**WORK ITEM**
Write out the listing below in its entirety, minus the pictures, without changing a word.

== Segment start ==

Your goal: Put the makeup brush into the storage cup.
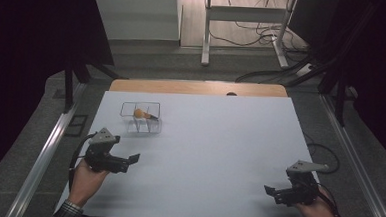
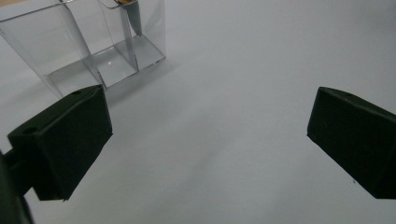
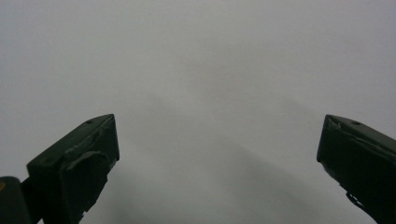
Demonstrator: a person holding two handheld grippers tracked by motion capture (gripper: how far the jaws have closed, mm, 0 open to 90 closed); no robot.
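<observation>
A clear plastic organiser box (image 1: 140, 117) with compartments stands on the white table (image 1: 213, 154) at the back left. An orange-handled tool with a dark tip (image 1: 143, 114) leans inside it. In the left gripper view the box (image 2: 88, 51) sits at the upper left, with the tool's dark tip (image 2: 135, 18) in a rear compartment. My left gripper (image 1: 130, 160) is open, a short way in front of the box, holding nothing. My right gripper (image 1: 270, 191) is open near the front right corner, over bare table (image 3: 210, 93).
A wooden strip (image 1: 197, 87) runs along the table's far edge. Metal rails (image 1: 43, 155) flank the table on both sides. Desk legs and cables (image 1: 265, 37) stand on the floor beyond. A cable (image 1: 324, 150) loops off the right edge.
</observation>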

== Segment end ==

**OUTPUT OF THE TASK**
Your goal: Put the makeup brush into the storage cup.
Demonstrator: a person holding two handheld grippers tracked by motion capture (gripper: how far the jaws have closed, mm, 0 open to 90 closed); no robot.
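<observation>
A clear plastic organiser box (image 1: 140, 117) with compartments stands on the white table (image 1: 213, 154) at the back left. An orange-handled tool with a dark tip (image 1: 143, 114) leans inside it. In the left gripper view the box (image 2: 88, 51) sits at the upper left, with the tool's dark tip (image 2: 135, 18) in a rear compartment. My left gripper (image 1: 130, 160) is open, a short way in front of the box, holding nothing. My right gripper (image 1: 270, 191) is open near the front right corner, over bare table (image 3: 210, 93).
A wooden strip (image 1: 197, 87) runs along the table's far edge. Metal rails (image 1: 43, 155) flank the table on both sides. Desk legs and cables (image 1: 265, 37) stand on the floor beyond. A cable (image 1: 324, 150) loops off the right edge.
</observation>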

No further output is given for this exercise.